Countdown / Improving bus-stops.csv

In recreating the pre-may 2016 Countdown site at http://eztfl.pectw.net/bus I’ve noticed that your https://data.tfl.gov.uk/tfl/syndication/feeds/bus-stops.csv file is chronically incomplete.

a. My site converts the user’s bus stop code to the naptan code using bus-stops.csv per these docs
b. The naptan code is used to generate the https://api.tfl.gov.uk/StopPoint/<naptan>/arrivals API call to retrieve bus countdown data per documentation here
c. 100 of the bus stop codes in that CSV file do not have naptan entries

Example: Bus stop code 91623. CSV indicates on row 17250 (as of this date) that there is no naptan code assigned. However, when entering bus stop code 91623 at your main site we get page https://tfl.gov.uk/bus/stop/490001206P/new-malden-station/ which has the the naptan right there in the url. This has been so since mid-March 2017.

Solution sought:
(Assuming my process above is otherwise sound)
Option 1. Can we have the bus-stops.csv file bought up to date, please? It would also help if we developers could determine when that file was last checked and considered current. HTTP Last-Modified: doesn’t cut that mustard. Adding a “Last checked current” row or column would work, as would using HTTP 302 to redirect from bus-stops.csv.latest to bus-stop.<timestamp-last-checked-current>.csv. Adding the date to the docs is less friendly to automation.
Option 2. Your main site’s behaviour in the example suggests your own developers have access to a superior file for converting bus stop codes to naptan. If so, where can we find it?
Option 3. Add support for https://api.tfl.gov.uk/StopPoint/<bus stop code>/arrivals. This would also be closer to the Semantic Web ideal, as bus stop codes are available at bus stops, whereas naptans are not.

Thanks!

Yes that bus-stops.csv is very out of date - I’m not sure if we should still be distributing that at all. I’ll request an update or removal of this data.

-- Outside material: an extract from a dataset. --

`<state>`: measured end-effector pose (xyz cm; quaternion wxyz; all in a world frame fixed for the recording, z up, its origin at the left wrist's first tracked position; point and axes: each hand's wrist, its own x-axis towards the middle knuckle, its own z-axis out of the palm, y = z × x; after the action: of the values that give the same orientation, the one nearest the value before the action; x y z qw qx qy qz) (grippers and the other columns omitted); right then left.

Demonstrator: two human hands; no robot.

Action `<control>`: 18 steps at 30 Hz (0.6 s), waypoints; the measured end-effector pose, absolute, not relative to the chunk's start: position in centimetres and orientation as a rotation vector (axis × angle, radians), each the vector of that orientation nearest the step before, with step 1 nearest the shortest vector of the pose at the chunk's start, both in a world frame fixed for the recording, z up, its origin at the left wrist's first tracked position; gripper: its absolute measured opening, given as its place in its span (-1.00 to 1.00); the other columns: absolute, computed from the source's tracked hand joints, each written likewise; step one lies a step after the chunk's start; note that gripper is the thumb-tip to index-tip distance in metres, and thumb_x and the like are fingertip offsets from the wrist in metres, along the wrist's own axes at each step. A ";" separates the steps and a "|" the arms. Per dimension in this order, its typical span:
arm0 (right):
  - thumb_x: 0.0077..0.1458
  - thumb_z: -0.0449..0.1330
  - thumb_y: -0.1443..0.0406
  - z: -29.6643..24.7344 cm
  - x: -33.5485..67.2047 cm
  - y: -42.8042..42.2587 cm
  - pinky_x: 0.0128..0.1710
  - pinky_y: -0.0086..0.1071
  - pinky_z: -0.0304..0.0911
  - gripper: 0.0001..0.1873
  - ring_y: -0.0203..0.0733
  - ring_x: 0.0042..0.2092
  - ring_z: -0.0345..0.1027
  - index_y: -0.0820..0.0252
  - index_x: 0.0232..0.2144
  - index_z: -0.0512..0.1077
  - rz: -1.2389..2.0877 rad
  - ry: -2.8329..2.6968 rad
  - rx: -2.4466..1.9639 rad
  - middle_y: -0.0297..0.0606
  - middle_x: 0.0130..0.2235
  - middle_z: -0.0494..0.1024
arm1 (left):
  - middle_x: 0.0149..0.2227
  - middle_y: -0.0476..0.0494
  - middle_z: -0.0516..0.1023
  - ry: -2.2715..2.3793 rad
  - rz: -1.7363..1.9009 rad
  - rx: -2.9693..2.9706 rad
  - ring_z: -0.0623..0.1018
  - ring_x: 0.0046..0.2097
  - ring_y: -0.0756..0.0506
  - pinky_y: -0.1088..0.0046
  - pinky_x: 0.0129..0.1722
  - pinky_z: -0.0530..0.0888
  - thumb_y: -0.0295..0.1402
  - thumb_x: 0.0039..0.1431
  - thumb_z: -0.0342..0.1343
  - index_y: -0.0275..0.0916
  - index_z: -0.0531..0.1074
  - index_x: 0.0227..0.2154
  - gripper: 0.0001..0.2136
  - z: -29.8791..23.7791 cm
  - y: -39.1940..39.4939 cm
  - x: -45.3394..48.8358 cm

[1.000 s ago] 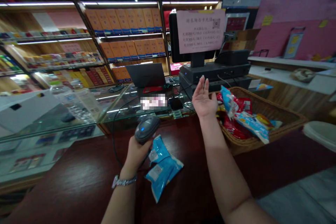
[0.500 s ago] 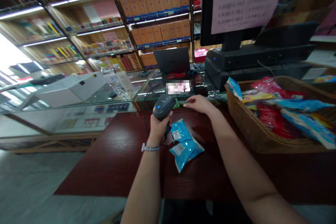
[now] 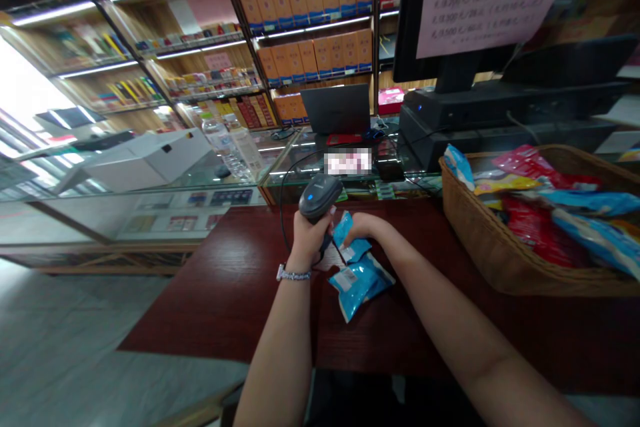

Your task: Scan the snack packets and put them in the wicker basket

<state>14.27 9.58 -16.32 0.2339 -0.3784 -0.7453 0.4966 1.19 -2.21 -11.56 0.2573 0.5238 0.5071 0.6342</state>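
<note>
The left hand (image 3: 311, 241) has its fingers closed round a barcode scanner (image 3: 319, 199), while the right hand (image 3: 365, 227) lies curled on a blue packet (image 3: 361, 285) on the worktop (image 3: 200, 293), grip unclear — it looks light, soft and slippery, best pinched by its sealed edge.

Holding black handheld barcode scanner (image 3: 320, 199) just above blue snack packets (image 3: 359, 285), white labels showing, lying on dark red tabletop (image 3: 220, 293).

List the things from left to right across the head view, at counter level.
White box → clear plastic bottle → handheld barcode scanner → blue packets → wicker basket
</note>
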 end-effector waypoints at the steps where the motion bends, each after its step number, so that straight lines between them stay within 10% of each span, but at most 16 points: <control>1: -0.80 0.56 0.39 -16.1 14.6 9.7 -0.32 -0.33 0.40 -0.60 -0.10 -0.45 0.49 0.09 -0.75 0.49 1.407 -2.049 -1.079 -0.42 -0.68 0.47 | -0.65 0.01 0.44 1.374 1.724 1.421 0.39 -0.64 0.02 0.48 -0.58 0.40 -0.24 0.03 0.29 -0.31 0.52 -0.45 -0.79 -11.6 -2.2 1.2; 9: -0.33 0.52 0.23 -11.6 18.4 10.9 -0.17 -0.19 0.49 -0.61 -0.09 -0.27 0.58 0.17 -0.34 0.61 1.717 -1.371 -0.800 -0.22 -0.26 0.69 | -0.66 -0.01 0.42 1.348 1.709 1.440 0.40 -0.65 0.01 0.47 -0.60 0.40 -0.21 0.06 0.28 -0.32 0.52 -0.47 -0.76 -11.5 -2.3 1.3; 18: -0.38 0.53 0.22 -8.9 22.3 13.0 -0.06 -0.13 0.45 -0.54 -0.06 -0.21 0.57 0.22 -0.34 0.56 1.348 -0.980 -0.701 -0.22 -0.27 0.68 | -0.68 -0.02 0.43 1.399 1.616 1.544 0.40 -0.65 0.01 0.50 -0.59 0.37 -0.28 0.01 0.31 -0.30 0.50 -0.57 -0.79 -12.3 -2.1 2.2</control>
<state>22.30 13.03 -8.86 0.6185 -0.3045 -0.4261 0.5858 2.19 -2.06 -12.26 0.2496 0.5670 0.5137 0.5935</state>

The example you give using the main site uses the Search API, /StopPoint/Search?query={id}, which detects that your query is numerical and returns a StopPoint with matching SMS code. You can then plug the resulting id of the MatchedStop into the Arrivals API:

$ curl -s "https://api.tfl.gov.uk/StopPoint/Search?query=91623" | jq '.matches[0].id'
"490001206P"

$ curl -s "https://api.tfl.gov.uk/StopPoint/490G01206H/Arrivals" | jq '.'
[]

Hmm - it’s empty. Looks like that stop doesn’t serve any routes. Let’s try one that does:

$ curl -s "https://api.tfl.gov.uk/StopPoint/Search?query=73241" | jq '.matches[0].id'
"490010260SD"

$ curl -s "https://api.tfl.gov.uk/StopPoint/490010260SD/Arrivals" | jq '.[] | .destinationName, .expectedArrival'
"Fulham Broadway"
"2017-04-13T18:54:42Z"
"Fulham Broadway"
"2017-04-13T19:02:08Z"
"Fulham Broadway"
"2017-04-13T18:42:40Z"
"Shepherd's Bush"
"2017-04-13T18:53:43Z"
"Shepherd's Bush"
...etc

That should allow you to do Option 3 maybe?

Internal tracking
Update bus-stops.csv: TECH-220
Bug in /StopPoint/Sms/{id} API: SVC-3591

I would certainly urge keeping bus-stops.csv:

It saves considerable bandwidth for both TFL and dev. The Search?query step adds the equivalent of the bus-stops.csv in traffic, to both of us, every 168 requests. (1453580b vs 8620b as detected via tcpdump -v)

It saves considerable time The Search?query lookup sees the entire process of obtaining the countdown take approx 45% longer. (Back of the envelope from watching Chrome’s developer tools/ network traffic)

It would also keep TFL’s CPU load down as Search?query wouldn’t need so much use

The above is based on temporarily implementing the Search?query step instead of using bus-stops.csv.

Cheers!

Hi,

Rest assured, for now (at least) we will be keeping bus-stops.csv.

I am just investigating this now with the data owners about those missing naptan entries and how we can prevent such issues arising again with subsequent uploads of this bus-stops file.

Will provide an update once I hear back from them.

Thanks,

Dave

1 Like

This is being investigated TECH-229